The panelists agreed that while these guidelines have considerable impact on treatment selection and payer coverage, it’s important to treat them first and foremost as recommendations.
“NCCN guidelines are not gospel, but it’s extremely helpful for us to validate some of these therapies. To recommend the second-line therapy, first, we need to know which was the first-line therapy,” Munoz said. “This is important as we tend to lump together multiple indolent lymphomas in the same bucket. The BRIGHT study included follicular lymphoma, MZL, even mantle cell lymphoma, which most of us consider an aggressive lymphoma, not an indolent one.”
As a result, there are a number of NCCN-recommended treatments for MZL, including bendamustine plus rituximab, bendamustine plus obinutuzumab, R-CVP, R-CHOP, R-squared (lenalidomide plus rituximab), BTK inhibitors, and PI3 kinase inhibitors.
“So we have a plethora of options, which is a good problem to have,” Munoz said. “Now, how do we choose? Again, it depends on the first-line therapy, the duration of response to that first-line therapy, performance status comorbidities, patient preference, age.
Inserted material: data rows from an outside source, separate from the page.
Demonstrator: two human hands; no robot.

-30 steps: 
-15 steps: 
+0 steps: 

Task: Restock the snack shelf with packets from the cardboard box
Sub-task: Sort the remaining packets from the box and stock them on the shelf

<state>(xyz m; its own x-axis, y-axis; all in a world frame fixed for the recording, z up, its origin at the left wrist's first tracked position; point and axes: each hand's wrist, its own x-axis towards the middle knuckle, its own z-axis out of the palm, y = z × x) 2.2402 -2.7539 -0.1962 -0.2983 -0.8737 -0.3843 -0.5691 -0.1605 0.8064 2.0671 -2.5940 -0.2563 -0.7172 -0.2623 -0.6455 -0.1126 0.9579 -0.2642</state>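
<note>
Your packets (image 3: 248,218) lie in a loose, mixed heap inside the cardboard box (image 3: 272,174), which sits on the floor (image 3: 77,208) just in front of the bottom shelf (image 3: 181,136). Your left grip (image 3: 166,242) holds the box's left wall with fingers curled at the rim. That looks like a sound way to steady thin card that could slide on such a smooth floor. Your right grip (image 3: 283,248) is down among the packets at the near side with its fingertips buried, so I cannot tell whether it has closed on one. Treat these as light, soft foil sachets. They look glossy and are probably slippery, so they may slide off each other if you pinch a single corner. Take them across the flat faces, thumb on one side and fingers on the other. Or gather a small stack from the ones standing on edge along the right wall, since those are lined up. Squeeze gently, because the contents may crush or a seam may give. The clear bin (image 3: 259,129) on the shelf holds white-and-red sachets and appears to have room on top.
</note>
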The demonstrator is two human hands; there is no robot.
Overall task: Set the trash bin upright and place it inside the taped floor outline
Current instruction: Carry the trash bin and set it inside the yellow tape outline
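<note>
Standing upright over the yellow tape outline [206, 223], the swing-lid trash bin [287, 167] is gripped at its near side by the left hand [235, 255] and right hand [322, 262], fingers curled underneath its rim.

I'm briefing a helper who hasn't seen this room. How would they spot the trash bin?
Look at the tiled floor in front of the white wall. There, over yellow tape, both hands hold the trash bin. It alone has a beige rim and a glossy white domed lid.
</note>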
I personally look for excuses not to prescribe chemotherapy, so I’m grateful to have nonchemotherapy options in second-line therapy.”
The panel also emphasized the important role pharmacists play in managing toxicities and drug interactions for patients with MZL. As patients with this disease are expected to undertake long-term therapies with increased risks of toxicity, having the direct involvement of a pharmacist is crucial to ensure patients receive the appropriate treatment.
“My nurse and our pharmacist are critical team members. They are my right hand; they help me to review concomitant medications, make sure I’m not missing any possible interactions, particularly proton pump inhibitors,” Munoz said. “As you know, that is important when it comes to acalabrutinib. And I always follow the algorithms, or the recommendations regarding dose reductions or dose interruptions, and we make these decisions as a team including the patient, keeping the patient front and center when it comes to his or her symptoms.”